Homasote Company History
West Trenton, New Jersey 08628-0240
U.S.A.
Telephone: (609) 883-3300
Toll Free: 800-257-9491
Fax: (609) 883-3497
Founded: 1909
Employees: 194
Sales: $25.1 million (2002)
Stock Exchanges: Over the Counter
Ticker Symbol: HMTC
NAIC: 321219 Reconstituted Wood Product Manufacturing
Company Perspectives:
Build with Homasote and Every Day is Earth Day.
Key Dates:
- 1909:
- The company is founded as Agasote Millboard Company.
- 1916:
- Versatile Homasote Board is introduced.
- 1936:
- The company changes its name to Homasote Company.
- 1945:
- Pak-Line division is launched.
- 1961:
- Irving Flicker is named CEO and chairman.
- 1998:
- Flicker is succeeded by his son, Warren Flicker.
Company History:
Homasote Company, based in West Trenton, New Jersey, manufactures insulated wood fiberboard. It is the oldest manufacturer of building products from recycled materials in the United States. Its signature product is homasote, a structural fiberboard made from recycled post-consumer paper and hot water, which are mixed together to create a slurry, then poured into molds, baked to remove the water, and cut to various sizes. Waste materials from this process are returned to the system and also recycled. Homasote is used in construction for structural purposes, paneling, insulation, concrete forming and expansion joint, sound control in floors and walls, and roof decking. Through its Pak-Line Division the company also uses homasote for the packaging and shipping of such industrial items as glass products, stone and metal parts, rolls of paper and film, and metal coils. Homasote estimates that it uses as much as 250 tons of waste paper each day, which translates into the elimination of 65 million pounds of solid waste each year and the saving of 1.4 million trees. The company's products are primarily sold to contractors and building material wholesalers. Publicly traded by way of the Pink Sheets, Homasote is majority owned by the Flicker family.
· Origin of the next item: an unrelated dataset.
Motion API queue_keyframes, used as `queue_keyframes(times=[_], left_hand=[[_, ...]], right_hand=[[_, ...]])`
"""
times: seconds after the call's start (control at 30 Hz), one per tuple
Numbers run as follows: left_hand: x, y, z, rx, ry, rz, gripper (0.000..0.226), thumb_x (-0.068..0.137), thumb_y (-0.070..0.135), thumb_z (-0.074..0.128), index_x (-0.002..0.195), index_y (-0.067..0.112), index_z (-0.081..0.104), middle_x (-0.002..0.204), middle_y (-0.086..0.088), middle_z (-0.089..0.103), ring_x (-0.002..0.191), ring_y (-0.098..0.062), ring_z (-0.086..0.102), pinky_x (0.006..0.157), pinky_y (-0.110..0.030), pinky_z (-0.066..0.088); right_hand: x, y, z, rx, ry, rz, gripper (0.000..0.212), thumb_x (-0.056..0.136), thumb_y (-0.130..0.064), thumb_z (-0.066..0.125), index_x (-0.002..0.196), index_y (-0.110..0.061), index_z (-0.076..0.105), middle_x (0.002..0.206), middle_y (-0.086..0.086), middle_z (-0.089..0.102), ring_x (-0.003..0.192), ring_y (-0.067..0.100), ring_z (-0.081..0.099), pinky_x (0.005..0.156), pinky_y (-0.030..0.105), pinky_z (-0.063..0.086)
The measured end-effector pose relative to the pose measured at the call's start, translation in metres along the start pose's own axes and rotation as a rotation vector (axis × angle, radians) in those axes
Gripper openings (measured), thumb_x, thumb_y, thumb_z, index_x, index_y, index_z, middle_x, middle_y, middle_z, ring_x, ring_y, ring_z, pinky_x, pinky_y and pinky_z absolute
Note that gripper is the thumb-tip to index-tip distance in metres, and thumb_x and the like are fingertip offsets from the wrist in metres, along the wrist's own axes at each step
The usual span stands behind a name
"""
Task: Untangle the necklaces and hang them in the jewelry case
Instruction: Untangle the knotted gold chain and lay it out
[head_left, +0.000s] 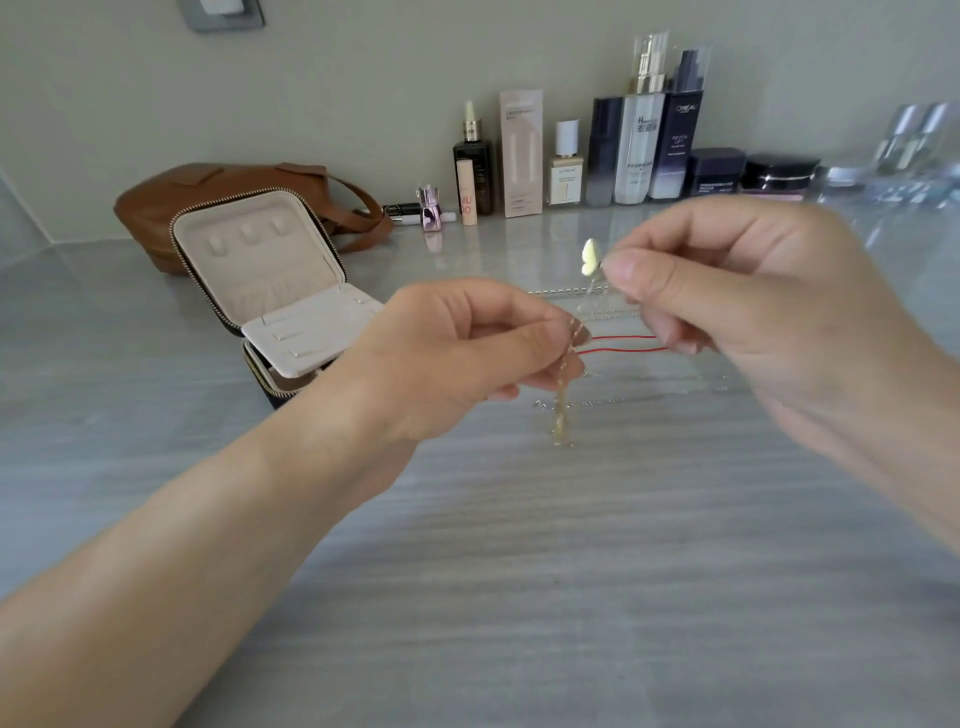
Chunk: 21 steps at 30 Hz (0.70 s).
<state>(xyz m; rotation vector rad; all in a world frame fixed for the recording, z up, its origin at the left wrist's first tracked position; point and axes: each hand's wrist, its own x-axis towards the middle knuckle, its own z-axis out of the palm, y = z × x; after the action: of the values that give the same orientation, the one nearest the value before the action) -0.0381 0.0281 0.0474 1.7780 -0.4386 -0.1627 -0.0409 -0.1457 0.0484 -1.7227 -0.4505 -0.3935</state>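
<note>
Your left hand (467, 353) pinches the gold chain (563, 410), right hand (727, 301) pinches the pendant necklace (589, 258). I'd ease them apart slowly, no yanking.

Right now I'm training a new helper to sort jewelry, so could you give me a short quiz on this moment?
1. True or false: the jewelry case stands open with its lid up.
2. What colour is the cord stretched between the left hand and the right hand? A blue, B red, C green.
3. Fill in: the gold chain dangles from the fingers of the ___ hand.
Key: 1 true; 2 B; 3 left.
</note>
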Motion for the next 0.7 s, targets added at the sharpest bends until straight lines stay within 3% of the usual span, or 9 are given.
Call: queue_keyframes(times=[0.1,0.33,0.43,0.57,0.7], left_hand=[[0.0012,-0.0001,-0.0018,-0.034,-0.015,-0.039,0.004,0.07,0.018,0.074,0.07,0.019,0.07,0.067,0.001,0.07,0.064,-0.008,0.062,0.076,-0.031,0.046],[0.004,-0.0024,-0.0018,-0.023,0.035,-0.04,0.013,0.064,0.023,0.056,0.058,0.023,0.067,0.074,0.003,0.071,0.072,-0.008,0.064,0.072,-0.03,0.046],[0.0047,-0.0026,-0.0033,-0.122,-0.003,-0.084,0.018,0.064,0.02,0.052,0.052,0.023,0.064,0.073,0.003,0.069,0.072,-0.011,0.063,0.068,-0.03,0.046],[0.0039,-0.0029,-0.0086,-0.326,-0.119,-0.137,0.015,0.066,0.021,0.044,0.056,0.018,0.055,0.074,-0.001,0.066,0.073,-0.016,0.061,0.069,-0.033,0.044],[0.0045,-0.0031,-0.0105,-0.357,-0.112,-0.15,0.018,0.067,0.024,0.045,0.052,0.02,0.055,0.073,-0.001,0.065,0.072,-0.017,0.061,0.068,-0.032,0.044]], right_hand=[[0.0012,-0.0003,-0.0019,0.115,-0.034,0.115,0.006,0.069,-0.02,0.065,0.064,-0.018,0.068,0.061,-0.002,0.065,0.049,0.008,0.051,0.044,0.018,0.038],[0.0025,-0.0006,0.0006,0.409,-0.11,0.304,0.022,0.072,-0.01,0.059,0.052,-0.018,0.064,0.059,0.001,0.065,0.044,0.008,0.049,0.04,0.018,0.035],[0.0016,-0.0008,0.0015,0.425,-0.119,0.32,0.022,0.08,-0.006,0.055,0.06,-0.016,0.055,0.052,-0.001,0.057,0.04,0.009,0.042,0.039,0.018,0.032],[0.0007,0.0012,0.003,0.448,-0.151,0.317,0.006,0.067,-0.017,0.06,0.067,-0.015,0.054,0.048,-0.003,0.049,0.04,0.009,0.037,0.04,0.019,0.031],[0.0031,0.0054,0.0027,0.452,-0.142,0.305,0.013,0.072,-0.014,0.066,0.061,-0.02,0.063,0.058,-0.002,0.06,0.05,0.01,0.052,0.046,0.019,0.042]])
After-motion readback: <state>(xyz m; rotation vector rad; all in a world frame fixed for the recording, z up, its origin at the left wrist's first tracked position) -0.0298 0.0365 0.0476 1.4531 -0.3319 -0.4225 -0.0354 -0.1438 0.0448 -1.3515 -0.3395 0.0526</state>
Homasote's Founder Born in the 1800s
Homasote was founded by Eugenius Harvey Outerbridge, but he is best remembered as the first chairman of the New York-New Jersey Port Authority, which was responsible for a number of projects, including the construction of a bridge linking Staten Island to New Jersey bearing his name. It became familiar to generations of New York City drivers as the Outerbridge Crossing. Outerbridge was born in Philadelphia, Pennsylvania, in 1860. At the age of 16, he gained a practical business education at the venerable Newfoundland mercantile firm of Harvey & Company, one of the last branches of the Bermuda Trading Company, a far-flung enterprise that dissolved in 1767. His mother was a member of the Harvey family, and after her marriage to Alexander Ewing Outerbridge, the Harvey and Outerbridge families established deep-rooted business connections. In 1878, Eugenius Outerbridge moved to New York City to serve as the agent for the family business. He remained in New York for the rest of his life and from there managed his various business enterprises. When he was just 21, Outerbridge established Harvey & Outerbridge, an importing and exporting firm that was heavily reliant on shipping. Thus, Outerbridge took a keen interest in New York's transportation problems, championing the cause while holding top positions in New York State's Chamber of Commerce. For years, the Port of New York, the responsibility of both New York and New Jersey, was intolerably congested. A tangle of railroad lines converged in New Jersey towns that lay across from Manhattan. Here, freight had to be loaded onto ferries to be transported across the Hudson. Rail congestion became so bad at times that trains were backed up as far away as Pittsburgh. Oversea shipments were delayed, a situation that became intolerable when World War I turned New York into the busiest seaport in the world. Outerbridge was one of the men appointed to a bi-state commission to study the problem and led to the creation of the Port Authority of New York and New Jersey in 1921. He was named the Authority's first chairman, a post he held until 1924. Outerbridge died in 1932.
During his business career, Outerbridge also took control and headed the Pantasote Leather Company and served on the board of directors of a number of banks and corporations. In 1891, Panasote began marketing a leather substitute, created by gluing together two fabrics with Pantasote gum. The surface was further treated with Pantasote and embossed to provide a hide leather finish. The Pantasote name was coined using Greek roots, meaning "to serve all purposes." The product lasted longer than leather, was cheaper to make, and more easily cleaned. It was used to make upholstery and curtains and was waterproofed for the manufacture of tents and awnings.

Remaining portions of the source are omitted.